TASK DIRECTIONS »
Find how many lines in this data contain the string "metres". Respond with only that number.

•••

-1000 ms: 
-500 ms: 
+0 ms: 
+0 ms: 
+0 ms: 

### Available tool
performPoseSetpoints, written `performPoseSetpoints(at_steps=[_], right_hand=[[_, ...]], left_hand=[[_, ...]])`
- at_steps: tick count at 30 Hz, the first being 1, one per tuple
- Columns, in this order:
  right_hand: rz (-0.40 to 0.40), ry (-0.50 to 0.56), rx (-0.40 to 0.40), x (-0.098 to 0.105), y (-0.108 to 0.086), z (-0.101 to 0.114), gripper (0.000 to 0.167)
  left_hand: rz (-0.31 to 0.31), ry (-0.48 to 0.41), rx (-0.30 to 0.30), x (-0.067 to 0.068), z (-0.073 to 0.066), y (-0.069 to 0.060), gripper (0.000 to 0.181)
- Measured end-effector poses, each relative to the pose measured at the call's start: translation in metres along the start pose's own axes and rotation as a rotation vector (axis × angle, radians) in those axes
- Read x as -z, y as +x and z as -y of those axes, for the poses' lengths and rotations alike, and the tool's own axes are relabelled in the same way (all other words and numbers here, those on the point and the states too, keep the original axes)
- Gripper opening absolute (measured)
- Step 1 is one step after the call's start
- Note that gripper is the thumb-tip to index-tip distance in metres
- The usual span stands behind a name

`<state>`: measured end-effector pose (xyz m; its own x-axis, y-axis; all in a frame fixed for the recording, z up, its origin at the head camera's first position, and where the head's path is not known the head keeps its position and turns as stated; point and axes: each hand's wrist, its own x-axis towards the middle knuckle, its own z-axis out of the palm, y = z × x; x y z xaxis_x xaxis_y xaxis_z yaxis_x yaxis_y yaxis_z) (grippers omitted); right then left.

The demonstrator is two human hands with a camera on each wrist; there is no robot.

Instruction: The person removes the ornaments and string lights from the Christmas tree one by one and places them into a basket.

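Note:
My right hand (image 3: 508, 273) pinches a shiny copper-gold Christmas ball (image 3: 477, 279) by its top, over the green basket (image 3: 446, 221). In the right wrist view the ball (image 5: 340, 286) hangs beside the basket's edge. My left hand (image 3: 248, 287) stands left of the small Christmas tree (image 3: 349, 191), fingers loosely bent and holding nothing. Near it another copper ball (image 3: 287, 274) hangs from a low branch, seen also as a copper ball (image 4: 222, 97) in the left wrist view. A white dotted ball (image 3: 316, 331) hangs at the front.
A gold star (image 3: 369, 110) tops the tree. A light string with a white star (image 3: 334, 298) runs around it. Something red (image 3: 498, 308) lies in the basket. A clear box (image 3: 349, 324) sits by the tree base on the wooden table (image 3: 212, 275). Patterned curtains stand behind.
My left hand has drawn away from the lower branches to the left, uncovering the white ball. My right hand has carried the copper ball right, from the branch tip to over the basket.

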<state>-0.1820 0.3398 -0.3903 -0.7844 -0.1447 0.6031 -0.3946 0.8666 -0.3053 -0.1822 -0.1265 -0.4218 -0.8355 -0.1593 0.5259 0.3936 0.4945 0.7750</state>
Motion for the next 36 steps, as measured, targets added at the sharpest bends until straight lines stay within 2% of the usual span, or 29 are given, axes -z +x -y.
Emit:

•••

TASK SOLUTION »
2